*GOAL OF THE EXERCISE*
Write out exactly what each line says, starting with the first line below and ending on the one with "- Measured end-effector".

*DATA BELOW*
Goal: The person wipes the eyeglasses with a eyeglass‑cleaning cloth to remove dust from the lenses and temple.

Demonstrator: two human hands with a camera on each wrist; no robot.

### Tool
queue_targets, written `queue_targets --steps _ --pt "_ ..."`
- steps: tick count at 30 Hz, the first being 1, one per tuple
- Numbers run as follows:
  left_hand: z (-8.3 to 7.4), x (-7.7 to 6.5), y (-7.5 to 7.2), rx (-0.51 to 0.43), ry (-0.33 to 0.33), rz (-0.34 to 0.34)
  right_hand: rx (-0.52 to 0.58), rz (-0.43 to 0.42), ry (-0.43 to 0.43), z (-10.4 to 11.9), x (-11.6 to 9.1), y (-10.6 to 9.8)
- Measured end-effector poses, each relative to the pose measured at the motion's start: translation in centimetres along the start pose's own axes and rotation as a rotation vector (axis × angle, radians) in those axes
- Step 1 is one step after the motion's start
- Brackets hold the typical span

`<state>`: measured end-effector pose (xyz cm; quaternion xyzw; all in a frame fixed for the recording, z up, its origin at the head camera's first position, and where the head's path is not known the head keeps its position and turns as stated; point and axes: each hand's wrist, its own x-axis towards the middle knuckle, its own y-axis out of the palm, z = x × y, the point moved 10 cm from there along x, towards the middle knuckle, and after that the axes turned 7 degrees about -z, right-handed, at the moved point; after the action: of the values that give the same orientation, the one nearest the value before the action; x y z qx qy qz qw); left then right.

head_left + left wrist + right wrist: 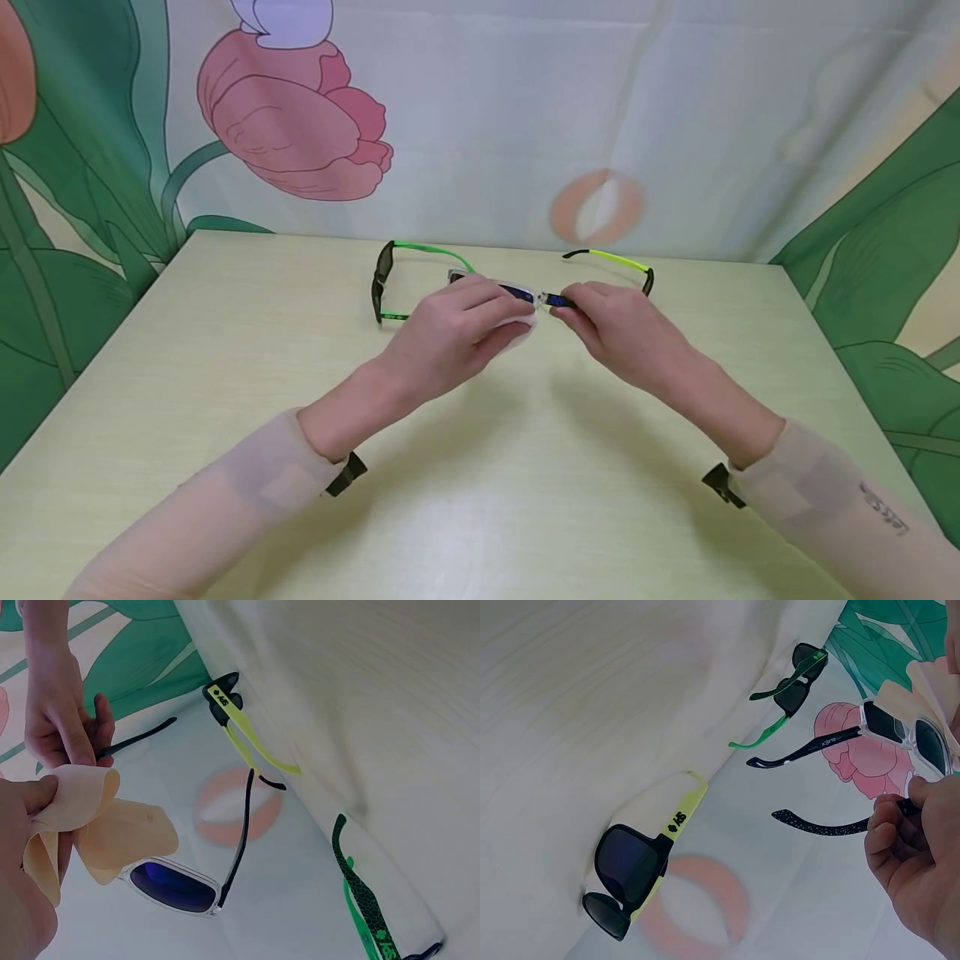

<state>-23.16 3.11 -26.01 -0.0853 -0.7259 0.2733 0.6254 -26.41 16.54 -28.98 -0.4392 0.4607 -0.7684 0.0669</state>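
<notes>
Clear-framed sunglasses with dark bluish lenses and black arms are held up above the table. My right hand pinches one of their arms near the hinge; the arm's speckled end sticks out past the fingers in the right wrist view. A thin pale peach cloth is gripped by my left hand, folded between thumb and fingers. In the right wrist view the cloth lies against the lens nearer the right hand. That lens is mostly hidden by cloth and fingers in the left wrist view.
Sunglasses with green arms stand on the table behind the left hand. Black sunglasses with yellow arms stand near the back edge, behind the right hand. A flower-printed curtain hangs along the table's back edge.
</notes>
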Motion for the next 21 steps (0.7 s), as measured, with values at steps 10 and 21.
queue_targets --steps 10,21 --pt "1.0 0.1 -0.6 0.062 -0.023 -0.01 -0.049 0.018 0.005 -0.3 -0.4 0.0" --pt "2.8 -0.7 -1.2 0.13 -0.082 -0.001 -0.065 0.04 0.044 -0.6 -1.0 -0.3"
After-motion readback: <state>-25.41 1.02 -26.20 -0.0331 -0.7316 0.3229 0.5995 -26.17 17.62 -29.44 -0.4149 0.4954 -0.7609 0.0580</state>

*RESPONSE*
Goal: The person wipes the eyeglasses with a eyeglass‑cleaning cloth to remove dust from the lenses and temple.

Demonstrator: two human hands with a camera on each wrist; no robot.

### Tool
queue_targets, written `queue_targets --steps _ --pt "_ ..."`
- steps: tick count at 30 Hz, the first being 1, one per tuple
- Numbers run as follows:
  left_hand: z (-8.3 to 7.4), x (-7.7 to 6.5), y (-7.5 to 7.2), rx (-0.51 to 0.43), ry (-0.33 to 0.33), rz (-0.34 to 0.34)
  right_hand: rx (-0.52 to 0.58), rz (-0.43 to 0.42), ry (-0.43 to 0.43), z (-10.4 to 11.9), x (-11.6 to 9.1), y (-10.6 to 9.8)
- Measured end-effector poses, each relative to the pose measured at the motion's start: translation in centimetres along the start pose's own axes and rotation as a rotation vector (axis × angle, radians) in those axes

No additional output will be given.